WORK REQUIRED:
Below are lines of data, and only some are wanted. Please repeat exactly those from the line that has "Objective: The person" through the line that has "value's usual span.".

(Records excerpted from a collection)

━━━━━━━━━━━━━━━━━━━━━━━━━━━━━━

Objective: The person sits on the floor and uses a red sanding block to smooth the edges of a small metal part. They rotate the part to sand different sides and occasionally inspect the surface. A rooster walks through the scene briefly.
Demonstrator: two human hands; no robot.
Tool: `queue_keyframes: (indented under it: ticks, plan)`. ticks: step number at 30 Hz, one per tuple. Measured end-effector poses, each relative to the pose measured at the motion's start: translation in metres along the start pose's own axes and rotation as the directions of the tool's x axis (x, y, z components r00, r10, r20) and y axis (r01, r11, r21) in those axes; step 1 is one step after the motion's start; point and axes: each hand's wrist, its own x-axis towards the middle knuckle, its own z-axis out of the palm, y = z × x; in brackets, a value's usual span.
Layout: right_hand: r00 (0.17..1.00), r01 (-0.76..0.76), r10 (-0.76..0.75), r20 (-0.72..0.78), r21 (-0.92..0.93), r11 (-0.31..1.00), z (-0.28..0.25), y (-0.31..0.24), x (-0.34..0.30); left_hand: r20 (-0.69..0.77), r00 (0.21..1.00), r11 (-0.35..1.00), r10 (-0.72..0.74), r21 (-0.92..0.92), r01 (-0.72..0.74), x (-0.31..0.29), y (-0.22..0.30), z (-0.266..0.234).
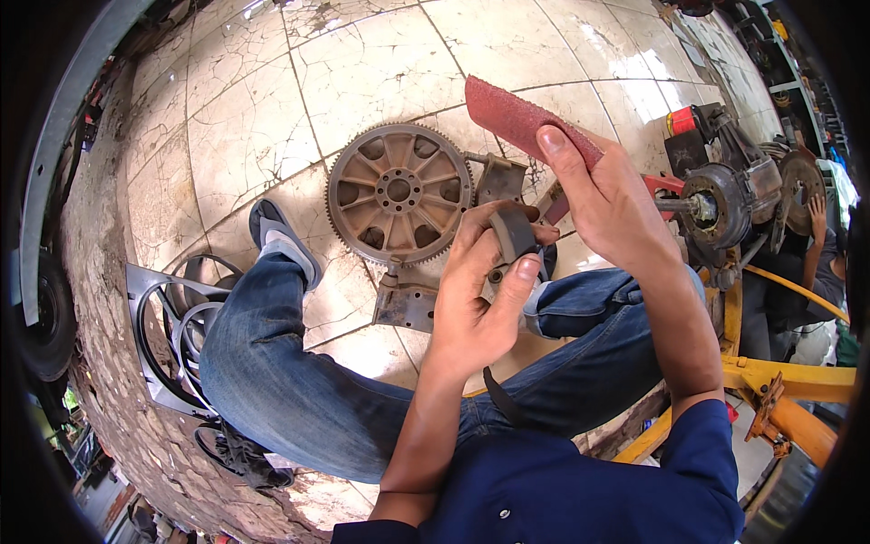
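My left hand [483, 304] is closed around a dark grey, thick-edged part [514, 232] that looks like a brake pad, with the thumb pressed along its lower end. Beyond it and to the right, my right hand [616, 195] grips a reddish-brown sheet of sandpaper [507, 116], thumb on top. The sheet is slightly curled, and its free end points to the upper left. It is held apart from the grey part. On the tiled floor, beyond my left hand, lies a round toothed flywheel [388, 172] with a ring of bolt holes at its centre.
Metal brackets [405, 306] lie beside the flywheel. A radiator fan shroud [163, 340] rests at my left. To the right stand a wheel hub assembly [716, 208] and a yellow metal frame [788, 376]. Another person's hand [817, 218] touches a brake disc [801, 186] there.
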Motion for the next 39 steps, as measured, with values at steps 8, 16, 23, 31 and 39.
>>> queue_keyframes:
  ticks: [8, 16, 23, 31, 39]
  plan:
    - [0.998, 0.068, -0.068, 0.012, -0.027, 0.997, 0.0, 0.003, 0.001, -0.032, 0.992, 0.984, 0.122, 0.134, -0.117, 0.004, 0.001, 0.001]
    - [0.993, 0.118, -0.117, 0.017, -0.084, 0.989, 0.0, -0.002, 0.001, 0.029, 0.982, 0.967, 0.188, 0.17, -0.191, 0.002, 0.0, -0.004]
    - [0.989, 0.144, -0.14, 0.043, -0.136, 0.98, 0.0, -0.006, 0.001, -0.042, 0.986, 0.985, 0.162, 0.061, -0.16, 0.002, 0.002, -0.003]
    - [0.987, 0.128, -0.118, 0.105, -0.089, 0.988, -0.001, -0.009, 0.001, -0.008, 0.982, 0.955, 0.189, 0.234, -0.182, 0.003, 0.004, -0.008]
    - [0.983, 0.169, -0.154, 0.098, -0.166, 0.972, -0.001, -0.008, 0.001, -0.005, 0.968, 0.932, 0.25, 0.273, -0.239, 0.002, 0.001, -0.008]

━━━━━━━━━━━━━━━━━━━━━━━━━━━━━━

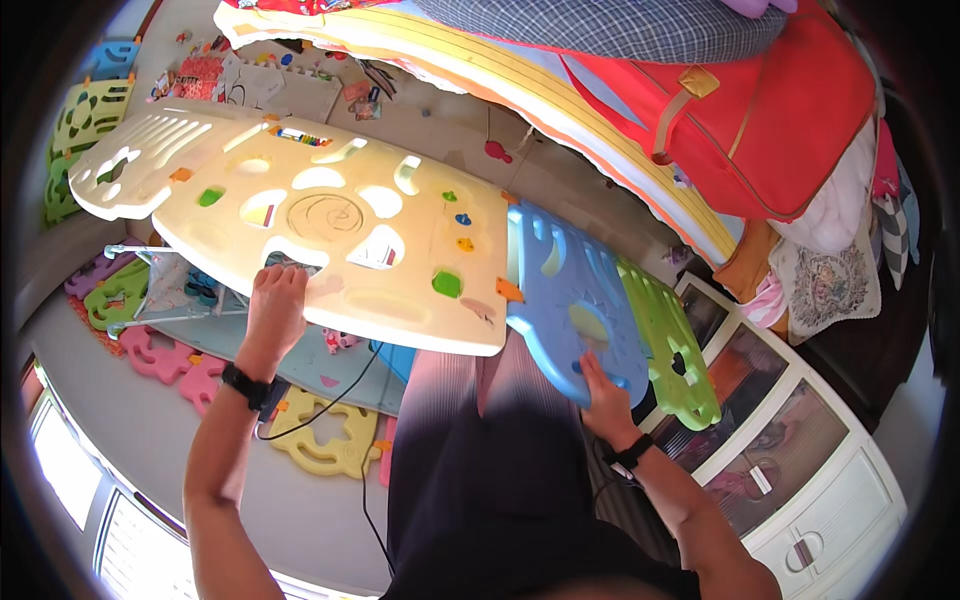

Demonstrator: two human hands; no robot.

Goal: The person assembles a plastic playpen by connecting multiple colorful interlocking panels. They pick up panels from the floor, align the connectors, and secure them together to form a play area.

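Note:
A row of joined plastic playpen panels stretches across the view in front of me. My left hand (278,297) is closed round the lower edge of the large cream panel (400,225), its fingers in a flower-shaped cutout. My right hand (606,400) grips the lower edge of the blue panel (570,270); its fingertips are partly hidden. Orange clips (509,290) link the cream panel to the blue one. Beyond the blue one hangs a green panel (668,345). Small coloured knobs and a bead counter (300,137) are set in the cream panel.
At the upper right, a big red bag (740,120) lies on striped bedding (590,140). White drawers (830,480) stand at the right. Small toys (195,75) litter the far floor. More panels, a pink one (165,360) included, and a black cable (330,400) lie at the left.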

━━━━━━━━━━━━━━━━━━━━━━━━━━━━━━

PROBLEM SOLUTION:
Objective: The person sits on the floor and uses a red sanding block to smooth the edges of a small metal part. They rotate the part to sand different sides and occasionally inspect the surface. A rooster walks through the scene briefly.
Demonstrator: two human hands; no robot.
Tool: `queue_keyframes: (indented under it: ticks, plan)`. ticks: step number at 30 Hz, one per tuple. Measured end-effector poses, each relative to the pose measured at the motion's start: translation in metres along the start pose's own axes and rotation as the directions of the tool's x axis (x, y, z components r00, r10, r20) and y axis (r01, r11, r21) in those axes; step 1 is one step after the motion's start; point and axes: each hand's wrist, its own x-axis towards the middle knuckle, its own z-axis out of the palm, y = z × x; in brackets, a value's usual span.

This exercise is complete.